### Aim of the exercise
Your answer should be the lines from the one with "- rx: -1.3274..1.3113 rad" to the end of the data below, both included, exact and free of pictures.

### Information supplied

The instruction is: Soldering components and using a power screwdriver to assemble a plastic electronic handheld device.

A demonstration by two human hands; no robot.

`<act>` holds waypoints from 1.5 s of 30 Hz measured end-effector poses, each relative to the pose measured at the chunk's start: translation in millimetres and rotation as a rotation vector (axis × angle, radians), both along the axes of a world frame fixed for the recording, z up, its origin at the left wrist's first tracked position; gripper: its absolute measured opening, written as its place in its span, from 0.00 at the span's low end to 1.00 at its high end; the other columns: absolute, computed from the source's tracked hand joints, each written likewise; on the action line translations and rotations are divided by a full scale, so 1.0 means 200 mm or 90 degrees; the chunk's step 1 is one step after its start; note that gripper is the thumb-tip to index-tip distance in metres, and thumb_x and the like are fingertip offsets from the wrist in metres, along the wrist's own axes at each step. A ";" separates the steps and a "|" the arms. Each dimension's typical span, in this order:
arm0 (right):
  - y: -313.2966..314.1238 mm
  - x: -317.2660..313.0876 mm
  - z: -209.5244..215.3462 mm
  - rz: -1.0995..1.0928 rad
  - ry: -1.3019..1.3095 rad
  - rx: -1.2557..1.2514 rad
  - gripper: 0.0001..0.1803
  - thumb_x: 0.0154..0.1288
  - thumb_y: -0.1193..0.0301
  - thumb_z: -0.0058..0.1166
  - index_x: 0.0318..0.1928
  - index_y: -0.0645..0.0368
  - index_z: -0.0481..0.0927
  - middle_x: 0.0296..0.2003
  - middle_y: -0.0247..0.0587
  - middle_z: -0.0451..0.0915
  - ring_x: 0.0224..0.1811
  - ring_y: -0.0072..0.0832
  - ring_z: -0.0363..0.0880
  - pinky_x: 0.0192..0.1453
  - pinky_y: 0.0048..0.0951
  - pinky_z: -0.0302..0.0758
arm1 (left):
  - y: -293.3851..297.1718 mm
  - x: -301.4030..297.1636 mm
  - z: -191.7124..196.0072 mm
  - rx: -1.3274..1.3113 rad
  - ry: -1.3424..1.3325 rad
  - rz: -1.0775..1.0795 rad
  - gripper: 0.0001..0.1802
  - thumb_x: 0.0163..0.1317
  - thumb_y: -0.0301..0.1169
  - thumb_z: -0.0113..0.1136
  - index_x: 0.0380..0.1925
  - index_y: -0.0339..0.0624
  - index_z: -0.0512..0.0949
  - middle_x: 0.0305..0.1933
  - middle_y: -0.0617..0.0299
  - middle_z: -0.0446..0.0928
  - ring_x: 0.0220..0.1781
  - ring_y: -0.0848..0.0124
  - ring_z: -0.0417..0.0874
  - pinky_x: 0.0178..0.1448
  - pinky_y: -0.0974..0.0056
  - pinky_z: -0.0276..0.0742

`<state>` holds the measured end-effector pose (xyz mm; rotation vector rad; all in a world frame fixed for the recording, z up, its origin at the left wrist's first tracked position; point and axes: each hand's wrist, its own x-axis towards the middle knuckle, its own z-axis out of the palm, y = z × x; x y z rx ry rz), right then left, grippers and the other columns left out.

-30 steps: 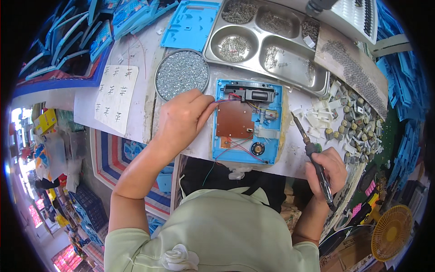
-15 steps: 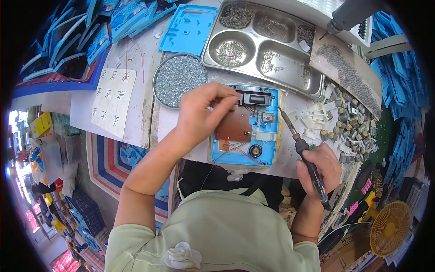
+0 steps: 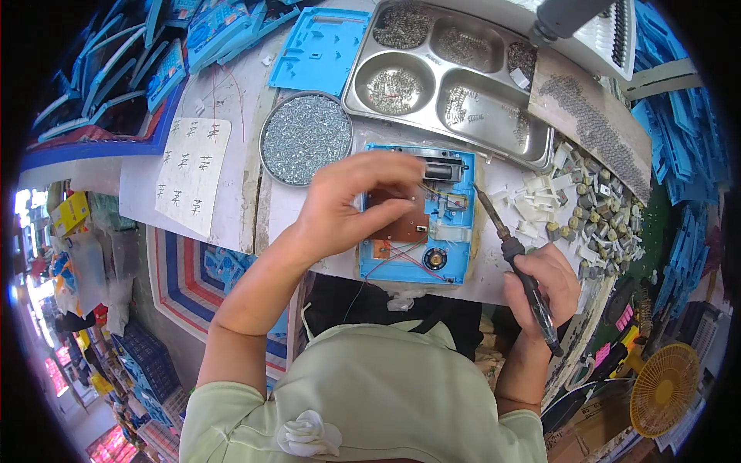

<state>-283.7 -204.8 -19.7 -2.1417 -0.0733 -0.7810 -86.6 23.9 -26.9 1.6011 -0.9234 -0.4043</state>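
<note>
A blue plastic housing lies open in front of me. It holds a brown circuit board, a round black speaker, a black rectangular part along its far edge, and thin loose wires. My left hand hovers over the left side of the housing, thumb and fingers apart, covering part of the board. Nothing shows between the fingers, which are slightly blurred. To the right, my right hand is wrapped round a soldering iron, whose tip points up beside the housing's right edge.
Behind the housing stand a round tub of small screws and a steel compartment tray with springs. Small motors and white plastic pieces are heaped at right. A grey tool hangs overhead. Blue housings are piled far left.
My left thumb and fingers have parted from a pinch near the black part, the thumb dropping toward me. The overhead tool has shifted left. My right hand and soldering iron have barely moved.
</note>
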 end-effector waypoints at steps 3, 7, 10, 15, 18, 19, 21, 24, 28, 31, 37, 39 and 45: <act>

### Problem solution
  - rx: -1.3274..1.3113 rad
  - ry: -1.3424..1.3325 rad
  - rz: -1.0775..1.0795 rad
  - gripper: 0.0001..0.1802
  - thumb_x: 0.0163..0.1317
  - thumb_y: -0.0301..0.1169
  - thumb_z: -0.0113..0.1136
  - index_x: 0.0380..0.1925
  - index_y: -0.0339..0.0624
  - index_z: -0.0512..0.0949
  - middle_x: 0.0305..0.1933
  - middle_y: -0.0617..0.0299
  - middle_z: -0.0446..0.0928
  - ring_x: 0.0220..0.1781
  - ring_y: -0.0848..0.0124
  - ring_z: -0.0417..0.0874
  - pinky_x: 0.0178..0.1448
  - pinky_y: -0.0974..0.0056
  - pinky_z: -0.0276..0.0742

`<state>` holds the measured end-effector pose (xyz mm; rotation vector rad; all in a world frame fixed for the recording, z up, its origin at the left wrist's first tracked position; point and axes: each hand's wrist, its own x-axis towards the middle knuckle, its own z-axis out of the palm, y = z × x; x y z rx ry rz), right then left, grippers and the other columns left out.

-30 steps: 
-15 steps: 
+0 steps: 

<state>-283.7 -204.8 -19.7 -2.1417 -0.0733 -0.7810 -86.6 23.9 -26.9 1.6011 -0.9234 -0.4043</state>
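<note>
A blue plastic housing lies open in front of me. It holds a brown circuit board, a round black speaker, a black rectangular part along its far edge, and thin loose wires. My left hand hovers over the left side of the housing, thumb and fingers apart, covering part of the board. Nothing shows between the fingers, which are slightly blurred. To the right, my right hand is wrapped round a soldering iron, whose tip points up beside the housing's right edge.
Behind the housing stand a round tub of small screws and a steel compartment tray with springs. Small motors and white plastic pieces are heaped at right. A grey tool hangs overhead. Blue housings are piled far left.
My left thumb and fingers have parted from a pinch near the black part, the thumb dropping toward me. The overhead tool has shifted left. My right hand and soldering iron have barely moved.
</note>
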 end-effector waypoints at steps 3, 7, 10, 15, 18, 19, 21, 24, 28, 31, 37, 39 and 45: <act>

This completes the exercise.